Jules Pretty is Deputy Vice-Chancellor at the University of Essex, and Professor of Environment and Society. He has written and edited several books on the braiding of nature and people, exploring the importance of place and the land for identity and health of individuals and cultures. His research centres on agricultural sustainability, nature and health, and consumption patterns and well-being.

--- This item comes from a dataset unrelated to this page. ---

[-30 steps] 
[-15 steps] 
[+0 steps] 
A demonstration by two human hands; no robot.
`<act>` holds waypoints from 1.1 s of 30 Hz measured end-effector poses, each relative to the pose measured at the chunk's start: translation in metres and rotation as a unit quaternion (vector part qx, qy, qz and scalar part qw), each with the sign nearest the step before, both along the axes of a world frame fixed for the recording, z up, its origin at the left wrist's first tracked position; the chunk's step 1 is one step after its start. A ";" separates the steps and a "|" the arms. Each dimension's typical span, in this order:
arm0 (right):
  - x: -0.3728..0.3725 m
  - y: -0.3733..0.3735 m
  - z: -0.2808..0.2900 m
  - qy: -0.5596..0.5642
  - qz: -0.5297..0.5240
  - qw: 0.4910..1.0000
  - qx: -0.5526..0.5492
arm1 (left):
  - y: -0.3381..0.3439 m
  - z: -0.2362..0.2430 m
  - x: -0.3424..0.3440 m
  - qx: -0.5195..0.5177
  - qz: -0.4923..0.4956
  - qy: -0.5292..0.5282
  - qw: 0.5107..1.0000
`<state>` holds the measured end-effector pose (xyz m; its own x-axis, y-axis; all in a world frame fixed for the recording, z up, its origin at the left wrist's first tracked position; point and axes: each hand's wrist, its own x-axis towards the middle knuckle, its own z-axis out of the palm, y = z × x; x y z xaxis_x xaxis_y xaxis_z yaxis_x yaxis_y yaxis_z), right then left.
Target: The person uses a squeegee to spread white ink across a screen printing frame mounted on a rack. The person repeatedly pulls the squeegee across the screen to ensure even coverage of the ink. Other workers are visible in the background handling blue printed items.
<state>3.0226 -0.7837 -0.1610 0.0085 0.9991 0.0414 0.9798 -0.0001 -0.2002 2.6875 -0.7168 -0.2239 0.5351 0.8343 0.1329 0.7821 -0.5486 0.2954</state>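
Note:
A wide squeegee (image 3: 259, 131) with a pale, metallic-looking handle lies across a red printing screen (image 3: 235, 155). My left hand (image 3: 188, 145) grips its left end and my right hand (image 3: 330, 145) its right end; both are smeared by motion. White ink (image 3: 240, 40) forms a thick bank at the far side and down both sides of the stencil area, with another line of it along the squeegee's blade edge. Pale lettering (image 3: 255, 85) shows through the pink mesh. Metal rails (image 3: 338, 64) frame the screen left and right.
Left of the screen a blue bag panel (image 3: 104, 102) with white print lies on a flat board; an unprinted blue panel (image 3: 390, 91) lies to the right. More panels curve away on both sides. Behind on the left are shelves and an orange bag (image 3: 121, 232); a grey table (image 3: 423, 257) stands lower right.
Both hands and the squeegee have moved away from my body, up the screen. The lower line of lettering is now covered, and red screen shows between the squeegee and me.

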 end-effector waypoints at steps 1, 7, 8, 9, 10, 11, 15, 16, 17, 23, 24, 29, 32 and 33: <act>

Jules received an OBE in 2006 for services to sustainable agriculture, an honorary degree from Ohio State University in 2009, and was a visiting Professor-at-Large at Cornell University. He is a Fellow of the Society of Biology and the Royal Society of Arts, former Deputy-Chair of the government’s Advisory Committee on Releases to the Environment, and has served on advisory committees for government departments and research councils. He is Vice-President of Essex Wildlife Trust, the Rural Community Council of Essex and Community Action Suffolk (formerly Suffolk ACRE).

He is the founding Chief Editor of the International Journal of Agricultural Sustainability.

His new book, The Edge of Extinction, will be published by Cornell University Press in late 2014. His last book was the prize winning This Luminous Coast (2011).

More details can be found at www.julespretty.com.

Zareen Pervez Bharucha is a senior Research Officer at the Department of Sociology, University of Essex. Her research interests include: Water, Resilience (Sustainability), Sustainable Agriculture (Environment), Sustainable Intensification of agriculture, and Well-Being.

She recently completed post-doctoral research on the links between local food and psychological well-being in the East of England. Doctoral work explored the long-term impacts of watershed development projects on agricultural livelihoods in India.

She is currently working on an ESRC-funded research programme exploring the links between food, energy and climate change. She is also Editorial Assistant for the International Journal of Agricultural Sustainability (IJAS) and since 2010 has been collaborating with colleagues to collate evidence for the Sustainable Intensification of agriculture with a focus on smallholders in the Global South.